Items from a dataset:
• • • • • • •

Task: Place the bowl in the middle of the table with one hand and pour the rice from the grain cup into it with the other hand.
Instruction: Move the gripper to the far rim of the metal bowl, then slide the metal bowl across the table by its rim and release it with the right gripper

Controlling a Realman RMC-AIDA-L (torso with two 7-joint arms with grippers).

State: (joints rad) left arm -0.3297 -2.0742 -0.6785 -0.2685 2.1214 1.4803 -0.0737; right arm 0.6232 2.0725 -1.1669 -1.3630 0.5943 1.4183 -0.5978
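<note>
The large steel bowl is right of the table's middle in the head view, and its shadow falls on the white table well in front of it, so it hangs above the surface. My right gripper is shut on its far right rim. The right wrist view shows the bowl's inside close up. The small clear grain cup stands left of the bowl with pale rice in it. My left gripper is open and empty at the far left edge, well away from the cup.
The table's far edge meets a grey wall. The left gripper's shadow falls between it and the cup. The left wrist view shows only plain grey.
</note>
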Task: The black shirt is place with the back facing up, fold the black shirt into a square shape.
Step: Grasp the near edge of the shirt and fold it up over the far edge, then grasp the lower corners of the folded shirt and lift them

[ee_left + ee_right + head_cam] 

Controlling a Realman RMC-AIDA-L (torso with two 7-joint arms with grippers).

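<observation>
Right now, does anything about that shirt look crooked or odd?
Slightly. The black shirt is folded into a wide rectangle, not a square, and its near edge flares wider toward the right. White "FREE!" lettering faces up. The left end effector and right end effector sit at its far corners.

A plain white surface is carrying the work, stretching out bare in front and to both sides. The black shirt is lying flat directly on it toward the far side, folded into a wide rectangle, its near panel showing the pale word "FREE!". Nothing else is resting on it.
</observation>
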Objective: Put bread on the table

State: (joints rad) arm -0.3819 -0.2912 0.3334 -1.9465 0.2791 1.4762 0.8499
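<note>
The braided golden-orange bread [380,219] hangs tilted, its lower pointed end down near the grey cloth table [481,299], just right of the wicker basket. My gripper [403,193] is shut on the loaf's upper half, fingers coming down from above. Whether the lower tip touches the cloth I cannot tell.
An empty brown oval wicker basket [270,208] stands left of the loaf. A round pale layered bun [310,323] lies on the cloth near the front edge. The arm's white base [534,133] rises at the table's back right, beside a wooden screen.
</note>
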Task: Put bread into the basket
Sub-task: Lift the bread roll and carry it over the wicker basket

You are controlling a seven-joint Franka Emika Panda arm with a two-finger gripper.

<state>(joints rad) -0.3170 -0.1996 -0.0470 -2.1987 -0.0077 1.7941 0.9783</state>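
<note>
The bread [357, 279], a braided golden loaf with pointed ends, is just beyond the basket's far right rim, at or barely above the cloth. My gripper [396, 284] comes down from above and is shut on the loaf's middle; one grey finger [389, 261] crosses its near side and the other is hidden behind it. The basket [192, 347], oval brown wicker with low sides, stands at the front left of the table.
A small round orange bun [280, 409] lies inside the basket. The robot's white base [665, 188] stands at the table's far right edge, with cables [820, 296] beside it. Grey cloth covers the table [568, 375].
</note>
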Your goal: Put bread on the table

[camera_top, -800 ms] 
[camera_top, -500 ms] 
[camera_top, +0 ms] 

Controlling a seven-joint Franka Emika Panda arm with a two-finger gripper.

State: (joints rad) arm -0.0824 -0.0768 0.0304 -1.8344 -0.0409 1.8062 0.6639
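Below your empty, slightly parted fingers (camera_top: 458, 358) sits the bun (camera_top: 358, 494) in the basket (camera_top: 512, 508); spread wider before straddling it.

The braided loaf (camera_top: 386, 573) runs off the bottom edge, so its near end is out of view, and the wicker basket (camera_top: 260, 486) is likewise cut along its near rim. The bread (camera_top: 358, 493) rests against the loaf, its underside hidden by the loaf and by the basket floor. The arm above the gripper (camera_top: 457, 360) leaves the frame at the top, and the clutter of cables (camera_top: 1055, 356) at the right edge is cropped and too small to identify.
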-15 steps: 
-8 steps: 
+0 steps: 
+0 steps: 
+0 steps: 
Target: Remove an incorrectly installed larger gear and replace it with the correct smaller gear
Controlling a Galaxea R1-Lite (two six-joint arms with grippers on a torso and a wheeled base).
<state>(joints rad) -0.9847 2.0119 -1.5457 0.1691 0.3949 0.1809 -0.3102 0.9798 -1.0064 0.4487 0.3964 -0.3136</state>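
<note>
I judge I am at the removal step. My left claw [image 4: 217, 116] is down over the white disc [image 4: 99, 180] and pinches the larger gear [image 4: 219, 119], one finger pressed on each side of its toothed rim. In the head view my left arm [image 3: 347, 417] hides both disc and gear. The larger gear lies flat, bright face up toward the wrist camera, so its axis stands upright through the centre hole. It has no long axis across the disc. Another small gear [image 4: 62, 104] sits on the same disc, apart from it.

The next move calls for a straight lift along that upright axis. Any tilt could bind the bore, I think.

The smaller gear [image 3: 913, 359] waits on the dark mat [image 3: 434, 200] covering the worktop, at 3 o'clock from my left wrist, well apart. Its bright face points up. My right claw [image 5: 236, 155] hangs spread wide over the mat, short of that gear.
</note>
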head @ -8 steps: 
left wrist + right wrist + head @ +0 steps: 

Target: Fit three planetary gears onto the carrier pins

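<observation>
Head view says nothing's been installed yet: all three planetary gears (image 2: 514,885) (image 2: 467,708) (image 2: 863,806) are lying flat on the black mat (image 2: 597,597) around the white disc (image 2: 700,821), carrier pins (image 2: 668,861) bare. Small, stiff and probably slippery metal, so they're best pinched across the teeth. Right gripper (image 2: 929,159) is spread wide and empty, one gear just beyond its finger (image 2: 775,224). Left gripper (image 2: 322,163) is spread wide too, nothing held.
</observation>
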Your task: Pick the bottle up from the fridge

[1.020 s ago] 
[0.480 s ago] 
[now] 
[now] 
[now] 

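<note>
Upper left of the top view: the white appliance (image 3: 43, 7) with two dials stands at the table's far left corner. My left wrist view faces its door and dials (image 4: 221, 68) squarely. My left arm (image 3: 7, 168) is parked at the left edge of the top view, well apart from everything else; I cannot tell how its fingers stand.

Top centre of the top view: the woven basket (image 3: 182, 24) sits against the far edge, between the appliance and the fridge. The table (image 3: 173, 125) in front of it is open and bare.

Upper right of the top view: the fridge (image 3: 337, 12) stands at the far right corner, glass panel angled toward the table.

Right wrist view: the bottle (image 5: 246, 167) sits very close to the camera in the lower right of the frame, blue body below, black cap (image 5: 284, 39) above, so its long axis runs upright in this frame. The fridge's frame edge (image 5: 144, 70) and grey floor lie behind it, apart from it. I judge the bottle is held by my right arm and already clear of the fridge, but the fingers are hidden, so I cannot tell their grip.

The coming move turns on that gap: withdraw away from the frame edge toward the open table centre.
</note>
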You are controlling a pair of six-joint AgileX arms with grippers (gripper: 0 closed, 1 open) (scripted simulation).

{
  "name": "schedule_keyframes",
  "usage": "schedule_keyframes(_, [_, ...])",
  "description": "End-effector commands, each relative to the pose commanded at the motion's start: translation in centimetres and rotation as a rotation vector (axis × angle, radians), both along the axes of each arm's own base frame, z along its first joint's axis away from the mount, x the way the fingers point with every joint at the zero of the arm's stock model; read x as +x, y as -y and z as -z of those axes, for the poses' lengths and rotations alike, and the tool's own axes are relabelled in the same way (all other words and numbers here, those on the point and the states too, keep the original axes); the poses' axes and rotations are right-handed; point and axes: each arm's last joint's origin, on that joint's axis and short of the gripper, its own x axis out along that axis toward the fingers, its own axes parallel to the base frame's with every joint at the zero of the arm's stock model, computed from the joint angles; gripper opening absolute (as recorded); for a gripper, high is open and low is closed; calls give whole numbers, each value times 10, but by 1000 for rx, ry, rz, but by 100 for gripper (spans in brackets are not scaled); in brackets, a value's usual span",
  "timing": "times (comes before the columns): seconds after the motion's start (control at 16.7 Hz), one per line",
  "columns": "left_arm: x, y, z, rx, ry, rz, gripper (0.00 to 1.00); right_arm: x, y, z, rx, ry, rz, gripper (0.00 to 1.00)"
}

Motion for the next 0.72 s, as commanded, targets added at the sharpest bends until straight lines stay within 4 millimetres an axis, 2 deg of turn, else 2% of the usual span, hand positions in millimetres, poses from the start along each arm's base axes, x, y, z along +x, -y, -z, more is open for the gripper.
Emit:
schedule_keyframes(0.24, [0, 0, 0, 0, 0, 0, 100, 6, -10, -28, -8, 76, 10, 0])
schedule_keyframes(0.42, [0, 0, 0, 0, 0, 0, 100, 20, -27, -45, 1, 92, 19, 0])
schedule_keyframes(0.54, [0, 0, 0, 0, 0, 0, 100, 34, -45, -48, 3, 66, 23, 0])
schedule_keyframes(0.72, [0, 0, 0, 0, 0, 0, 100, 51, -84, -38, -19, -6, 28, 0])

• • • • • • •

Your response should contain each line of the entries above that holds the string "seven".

You are controlling a seven-joint Franka Emika Panda arm with a two-finger gripper.
Controlling a seven-joint Franka Emika Panda arm with a two-finger gripper.

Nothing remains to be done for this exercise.